Work item -
One range is to be output from the listing below, exactly as written: the line with "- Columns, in" to the line with "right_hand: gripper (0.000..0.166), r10", both kept.

Materials provided -
-- -- --
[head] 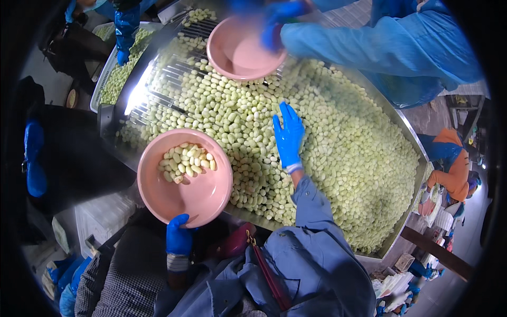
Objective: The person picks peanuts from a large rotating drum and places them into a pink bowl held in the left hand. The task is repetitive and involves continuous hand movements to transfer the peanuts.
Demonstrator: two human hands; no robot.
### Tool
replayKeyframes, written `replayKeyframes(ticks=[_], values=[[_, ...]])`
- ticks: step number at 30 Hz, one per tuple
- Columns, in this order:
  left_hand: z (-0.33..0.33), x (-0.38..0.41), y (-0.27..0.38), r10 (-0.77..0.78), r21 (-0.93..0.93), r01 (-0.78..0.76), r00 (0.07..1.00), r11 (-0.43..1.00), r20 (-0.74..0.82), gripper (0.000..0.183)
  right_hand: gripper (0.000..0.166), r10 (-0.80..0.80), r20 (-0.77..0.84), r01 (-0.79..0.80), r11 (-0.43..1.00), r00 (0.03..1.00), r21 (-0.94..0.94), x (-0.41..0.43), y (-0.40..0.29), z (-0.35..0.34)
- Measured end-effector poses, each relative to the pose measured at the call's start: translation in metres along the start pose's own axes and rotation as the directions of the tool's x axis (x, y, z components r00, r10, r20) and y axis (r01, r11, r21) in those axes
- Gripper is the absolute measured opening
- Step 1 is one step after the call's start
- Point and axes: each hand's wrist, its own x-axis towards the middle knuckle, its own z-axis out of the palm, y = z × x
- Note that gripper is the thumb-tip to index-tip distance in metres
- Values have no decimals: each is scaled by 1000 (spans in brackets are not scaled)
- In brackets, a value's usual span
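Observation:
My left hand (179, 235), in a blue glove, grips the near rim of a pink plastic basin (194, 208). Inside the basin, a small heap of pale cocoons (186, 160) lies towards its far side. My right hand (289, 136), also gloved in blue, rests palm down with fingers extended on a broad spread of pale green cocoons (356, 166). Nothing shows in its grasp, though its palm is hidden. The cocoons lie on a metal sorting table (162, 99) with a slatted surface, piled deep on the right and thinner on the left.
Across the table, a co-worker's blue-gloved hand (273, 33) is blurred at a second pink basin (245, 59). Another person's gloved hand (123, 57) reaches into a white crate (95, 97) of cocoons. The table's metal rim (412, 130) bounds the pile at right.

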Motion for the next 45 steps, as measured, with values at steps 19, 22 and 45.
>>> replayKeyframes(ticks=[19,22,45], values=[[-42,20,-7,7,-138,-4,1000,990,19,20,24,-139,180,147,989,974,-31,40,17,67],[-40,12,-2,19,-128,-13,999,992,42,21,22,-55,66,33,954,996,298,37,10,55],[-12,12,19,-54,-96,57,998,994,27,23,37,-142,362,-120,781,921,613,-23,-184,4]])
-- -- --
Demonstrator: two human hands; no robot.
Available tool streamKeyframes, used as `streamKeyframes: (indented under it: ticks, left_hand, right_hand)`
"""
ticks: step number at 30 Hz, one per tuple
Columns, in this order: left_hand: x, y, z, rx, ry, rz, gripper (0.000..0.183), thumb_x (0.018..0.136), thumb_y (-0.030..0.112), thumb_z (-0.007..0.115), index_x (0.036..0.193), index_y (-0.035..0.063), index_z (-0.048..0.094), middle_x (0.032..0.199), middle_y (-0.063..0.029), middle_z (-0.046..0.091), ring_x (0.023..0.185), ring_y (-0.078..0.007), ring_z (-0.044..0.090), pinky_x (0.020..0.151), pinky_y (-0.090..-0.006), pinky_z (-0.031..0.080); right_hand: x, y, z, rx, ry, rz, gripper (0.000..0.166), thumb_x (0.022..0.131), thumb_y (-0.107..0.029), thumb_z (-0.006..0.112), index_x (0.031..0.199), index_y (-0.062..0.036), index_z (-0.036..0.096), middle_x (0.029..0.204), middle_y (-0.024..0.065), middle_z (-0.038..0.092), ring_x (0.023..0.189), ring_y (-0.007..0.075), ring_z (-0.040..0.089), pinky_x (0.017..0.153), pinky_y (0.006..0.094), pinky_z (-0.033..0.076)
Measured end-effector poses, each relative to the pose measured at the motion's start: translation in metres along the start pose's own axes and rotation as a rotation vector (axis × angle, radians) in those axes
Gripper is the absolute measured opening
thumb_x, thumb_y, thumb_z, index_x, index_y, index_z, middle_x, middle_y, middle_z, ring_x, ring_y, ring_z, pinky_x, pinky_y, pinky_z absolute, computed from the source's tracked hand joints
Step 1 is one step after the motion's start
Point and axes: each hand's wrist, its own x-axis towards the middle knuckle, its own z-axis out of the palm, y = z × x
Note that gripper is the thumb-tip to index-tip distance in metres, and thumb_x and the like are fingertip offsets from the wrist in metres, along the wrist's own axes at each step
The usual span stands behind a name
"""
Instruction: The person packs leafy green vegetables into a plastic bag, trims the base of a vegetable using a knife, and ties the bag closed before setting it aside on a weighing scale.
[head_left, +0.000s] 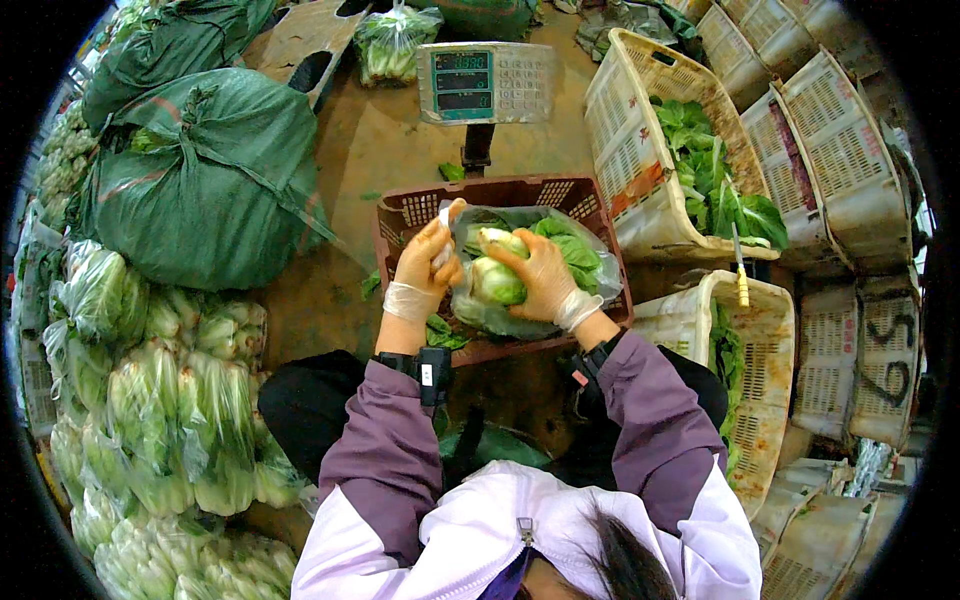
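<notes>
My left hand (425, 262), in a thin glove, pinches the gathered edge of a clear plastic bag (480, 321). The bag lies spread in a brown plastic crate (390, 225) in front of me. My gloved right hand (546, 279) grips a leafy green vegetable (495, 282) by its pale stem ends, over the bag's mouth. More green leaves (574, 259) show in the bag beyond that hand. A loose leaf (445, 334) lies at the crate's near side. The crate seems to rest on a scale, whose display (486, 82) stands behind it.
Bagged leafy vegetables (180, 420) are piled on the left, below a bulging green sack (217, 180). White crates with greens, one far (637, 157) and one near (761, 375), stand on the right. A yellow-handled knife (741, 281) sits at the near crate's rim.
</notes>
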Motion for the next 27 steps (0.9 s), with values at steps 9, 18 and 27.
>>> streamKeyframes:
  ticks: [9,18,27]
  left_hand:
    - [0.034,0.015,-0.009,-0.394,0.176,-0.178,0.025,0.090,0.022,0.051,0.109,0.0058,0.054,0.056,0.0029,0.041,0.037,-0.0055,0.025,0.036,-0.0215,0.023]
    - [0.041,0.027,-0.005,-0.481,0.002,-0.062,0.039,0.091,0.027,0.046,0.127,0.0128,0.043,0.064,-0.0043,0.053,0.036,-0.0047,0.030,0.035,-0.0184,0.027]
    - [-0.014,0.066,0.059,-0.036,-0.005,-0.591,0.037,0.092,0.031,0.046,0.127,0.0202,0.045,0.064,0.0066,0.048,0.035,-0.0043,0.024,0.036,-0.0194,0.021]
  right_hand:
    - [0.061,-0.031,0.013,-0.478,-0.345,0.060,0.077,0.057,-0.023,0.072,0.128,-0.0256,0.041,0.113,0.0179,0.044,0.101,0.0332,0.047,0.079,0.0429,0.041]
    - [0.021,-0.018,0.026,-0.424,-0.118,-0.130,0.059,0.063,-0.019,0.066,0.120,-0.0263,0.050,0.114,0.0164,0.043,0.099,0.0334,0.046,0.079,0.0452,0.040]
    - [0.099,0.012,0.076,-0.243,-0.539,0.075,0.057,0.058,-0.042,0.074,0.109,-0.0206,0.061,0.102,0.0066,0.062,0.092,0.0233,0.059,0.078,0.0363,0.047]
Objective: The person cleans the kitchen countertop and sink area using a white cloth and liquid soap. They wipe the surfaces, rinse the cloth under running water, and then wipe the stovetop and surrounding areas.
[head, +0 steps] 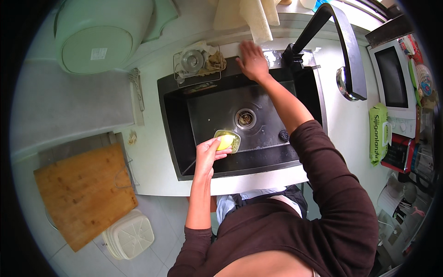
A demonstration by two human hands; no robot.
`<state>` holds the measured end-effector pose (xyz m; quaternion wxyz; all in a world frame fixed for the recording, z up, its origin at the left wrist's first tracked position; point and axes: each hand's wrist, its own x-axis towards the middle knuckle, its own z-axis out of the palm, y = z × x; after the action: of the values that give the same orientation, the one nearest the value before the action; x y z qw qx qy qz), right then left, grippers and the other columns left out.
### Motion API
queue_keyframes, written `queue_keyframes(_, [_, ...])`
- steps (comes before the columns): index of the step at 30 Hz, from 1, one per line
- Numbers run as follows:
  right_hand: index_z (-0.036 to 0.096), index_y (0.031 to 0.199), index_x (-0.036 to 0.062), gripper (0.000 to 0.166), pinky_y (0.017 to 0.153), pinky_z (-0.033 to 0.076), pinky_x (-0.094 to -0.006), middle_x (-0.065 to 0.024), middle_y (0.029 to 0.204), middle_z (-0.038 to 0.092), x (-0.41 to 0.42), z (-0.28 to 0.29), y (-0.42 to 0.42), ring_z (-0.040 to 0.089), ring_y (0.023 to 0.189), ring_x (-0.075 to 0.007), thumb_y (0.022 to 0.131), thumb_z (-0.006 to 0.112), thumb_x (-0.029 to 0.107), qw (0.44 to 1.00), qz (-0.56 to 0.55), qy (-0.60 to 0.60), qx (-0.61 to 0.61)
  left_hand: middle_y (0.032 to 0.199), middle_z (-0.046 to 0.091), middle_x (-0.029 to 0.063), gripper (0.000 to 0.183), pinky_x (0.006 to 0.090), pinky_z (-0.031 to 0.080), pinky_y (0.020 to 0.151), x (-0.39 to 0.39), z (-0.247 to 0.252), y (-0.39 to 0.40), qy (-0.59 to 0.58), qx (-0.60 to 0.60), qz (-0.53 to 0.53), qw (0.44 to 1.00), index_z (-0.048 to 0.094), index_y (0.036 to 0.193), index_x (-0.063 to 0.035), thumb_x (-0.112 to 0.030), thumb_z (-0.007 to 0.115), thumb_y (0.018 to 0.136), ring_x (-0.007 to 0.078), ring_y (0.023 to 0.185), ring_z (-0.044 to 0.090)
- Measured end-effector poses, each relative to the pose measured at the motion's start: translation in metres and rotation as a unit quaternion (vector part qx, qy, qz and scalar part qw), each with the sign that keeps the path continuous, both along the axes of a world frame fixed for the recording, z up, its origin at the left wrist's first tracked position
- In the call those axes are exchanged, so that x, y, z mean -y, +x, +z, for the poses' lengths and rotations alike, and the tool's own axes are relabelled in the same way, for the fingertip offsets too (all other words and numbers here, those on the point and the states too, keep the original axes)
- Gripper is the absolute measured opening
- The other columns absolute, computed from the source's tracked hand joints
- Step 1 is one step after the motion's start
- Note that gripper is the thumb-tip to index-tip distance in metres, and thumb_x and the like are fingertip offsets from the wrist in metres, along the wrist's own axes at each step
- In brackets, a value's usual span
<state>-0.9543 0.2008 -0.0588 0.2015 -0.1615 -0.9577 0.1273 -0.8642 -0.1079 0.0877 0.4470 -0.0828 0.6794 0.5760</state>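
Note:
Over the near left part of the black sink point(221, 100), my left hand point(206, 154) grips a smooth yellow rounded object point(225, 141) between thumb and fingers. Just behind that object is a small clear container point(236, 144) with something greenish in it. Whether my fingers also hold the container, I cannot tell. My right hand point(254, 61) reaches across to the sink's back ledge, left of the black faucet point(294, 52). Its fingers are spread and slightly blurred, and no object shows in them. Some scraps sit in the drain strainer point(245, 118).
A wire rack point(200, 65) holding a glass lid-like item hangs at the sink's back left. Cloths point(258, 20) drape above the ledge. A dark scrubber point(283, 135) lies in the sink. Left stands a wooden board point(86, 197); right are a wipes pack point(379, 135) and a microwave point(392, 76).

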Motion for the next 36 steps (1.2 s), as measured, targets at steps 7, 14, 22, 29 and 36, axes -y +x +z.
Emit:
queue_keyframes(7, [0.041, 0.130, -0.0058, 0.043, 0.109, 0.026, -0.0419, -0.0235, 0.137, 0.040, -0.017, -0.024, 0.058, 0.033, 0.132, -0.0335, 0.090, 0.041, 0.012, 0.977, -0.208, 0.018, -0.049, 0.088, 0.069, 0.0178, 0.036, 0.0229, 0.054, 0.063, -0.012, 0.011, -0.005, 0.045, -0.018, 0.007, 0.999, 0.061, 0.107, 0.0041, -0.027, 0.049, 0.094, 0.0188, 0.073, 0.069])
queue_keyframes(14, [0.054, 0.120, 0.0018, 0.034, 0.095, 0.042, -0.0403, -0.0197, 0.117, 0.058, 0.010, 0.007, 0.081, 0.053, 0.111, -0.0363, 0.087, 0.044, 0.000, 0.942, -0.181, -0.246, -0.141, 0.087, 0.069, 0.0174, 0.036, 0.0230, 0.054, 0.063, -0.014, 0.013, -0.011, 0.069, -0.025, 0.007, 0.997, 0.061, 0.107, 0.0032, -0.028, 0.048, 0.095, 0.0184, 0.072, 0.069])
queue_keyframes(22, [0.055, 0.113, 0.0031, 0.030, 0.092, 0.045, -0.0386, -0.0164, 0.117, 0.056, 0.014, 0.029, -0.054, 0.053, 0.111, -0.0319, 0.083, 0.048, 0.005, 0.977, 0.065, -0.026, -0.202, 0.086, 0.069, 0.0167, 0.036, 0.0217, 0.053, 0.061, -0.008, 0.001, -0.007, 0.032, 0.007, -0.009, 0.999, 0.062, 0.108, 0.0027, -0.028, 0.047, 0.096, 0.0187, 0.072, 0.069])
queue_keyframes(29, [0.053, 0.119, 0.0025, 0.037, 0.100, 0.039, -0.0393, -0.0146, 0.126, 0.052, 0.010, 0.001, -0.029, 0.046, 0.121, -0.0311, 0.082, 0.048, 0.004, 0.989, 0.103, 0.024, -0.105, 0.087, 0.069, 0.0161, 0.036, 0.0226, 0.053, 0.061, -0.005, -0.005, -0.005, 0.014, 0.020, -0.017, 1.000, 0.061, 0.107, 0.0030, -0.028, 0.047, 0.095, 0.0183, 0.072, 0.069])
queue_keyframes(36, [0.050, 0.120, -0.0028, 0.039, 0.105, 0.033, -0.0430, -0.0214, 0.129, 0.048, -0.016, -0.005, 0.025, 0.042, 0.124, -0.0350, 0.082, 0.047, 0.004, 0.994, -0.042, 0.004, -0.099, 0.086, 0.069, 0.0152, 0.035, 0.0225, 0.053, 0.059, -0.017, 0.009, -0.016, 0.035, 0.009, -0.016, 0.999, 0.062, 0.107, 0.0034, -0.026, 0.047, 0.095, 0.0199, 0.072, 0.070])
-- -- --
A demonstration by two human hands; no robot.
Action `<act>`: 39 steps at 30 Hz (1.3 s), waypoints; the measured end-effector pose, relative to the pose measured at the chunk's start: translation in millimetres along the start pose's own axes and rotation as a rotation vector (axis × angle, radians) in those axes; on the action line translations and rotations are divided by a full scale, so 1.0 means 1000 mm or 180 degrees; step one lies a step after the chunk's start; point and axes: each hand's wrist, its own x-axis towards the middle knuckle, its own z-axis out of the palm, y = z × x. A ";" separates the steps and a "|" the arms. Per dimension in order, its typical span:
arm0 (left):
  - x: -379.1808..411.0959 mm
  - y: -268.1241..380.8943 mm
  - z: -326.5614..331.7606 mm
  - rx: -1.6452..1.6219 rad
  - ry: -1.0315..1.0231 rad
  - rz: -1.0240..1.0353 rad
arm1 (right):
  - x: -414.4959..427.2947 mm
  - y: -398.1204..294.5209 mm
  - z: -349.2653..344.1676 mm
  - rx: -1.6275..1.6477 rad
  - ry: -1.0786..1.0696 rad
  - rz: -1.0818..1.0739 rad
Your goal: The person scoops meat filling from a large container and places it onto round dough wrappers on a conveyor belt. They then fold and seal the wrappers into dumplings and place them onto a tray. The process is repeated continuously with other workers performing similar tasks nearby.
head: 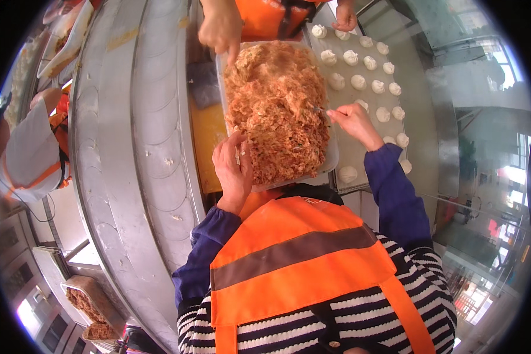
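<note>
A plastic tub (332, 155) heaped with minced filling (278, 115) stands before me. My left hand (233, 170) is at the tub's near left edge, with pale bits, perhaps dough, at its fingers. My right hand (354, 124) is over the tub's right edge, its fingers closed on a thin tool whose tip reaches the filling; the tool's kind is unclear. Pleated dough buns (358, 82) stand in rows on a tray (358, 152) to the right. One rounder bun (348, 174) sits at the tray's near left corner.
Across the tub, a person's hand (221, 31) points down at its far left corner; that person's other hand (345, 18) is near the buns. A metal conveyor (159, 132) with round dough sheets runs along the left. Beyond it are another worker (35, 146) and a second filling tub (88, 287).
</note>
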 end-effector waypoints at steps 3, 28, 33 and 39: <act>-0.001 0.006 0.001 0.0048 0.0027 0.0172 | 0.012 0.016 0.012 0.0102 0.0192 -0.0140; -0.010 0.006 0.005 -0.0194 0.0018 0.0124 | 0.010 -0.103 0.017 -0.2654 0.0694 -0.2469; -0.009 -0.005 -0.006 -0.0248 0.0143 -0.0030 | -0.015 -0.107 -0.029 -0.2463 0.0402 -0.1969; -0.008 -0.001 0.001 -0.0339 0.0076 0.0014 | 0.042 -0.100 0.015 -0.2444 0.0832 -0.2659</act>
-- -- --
Response to this task -
- Columns, in this order:
  left_hand: z (-0.33..0.33), x (-0.38..0.41), y (-0.27..0.38), r10 (-0.77..0.78), r21 (-0.93..0.93), r01 (-0.78..0.76), r00 (0.07..1.00), r11 (-0.43..1.00), r20 (-0.74..0.82), gripper (0.000..0.183)
  right_hand: gripper (0.000..0.166), r10 (-0.80..0.80), r20 (-0.77..0.84), r01 (-0.79..0.80), r11 (-0.43..1.00), r00 (0.03..1.00), r21 (-0.94..0.94), x (-0.41..0.43), y (-0.40..0.29), z (-0.35..0.34)

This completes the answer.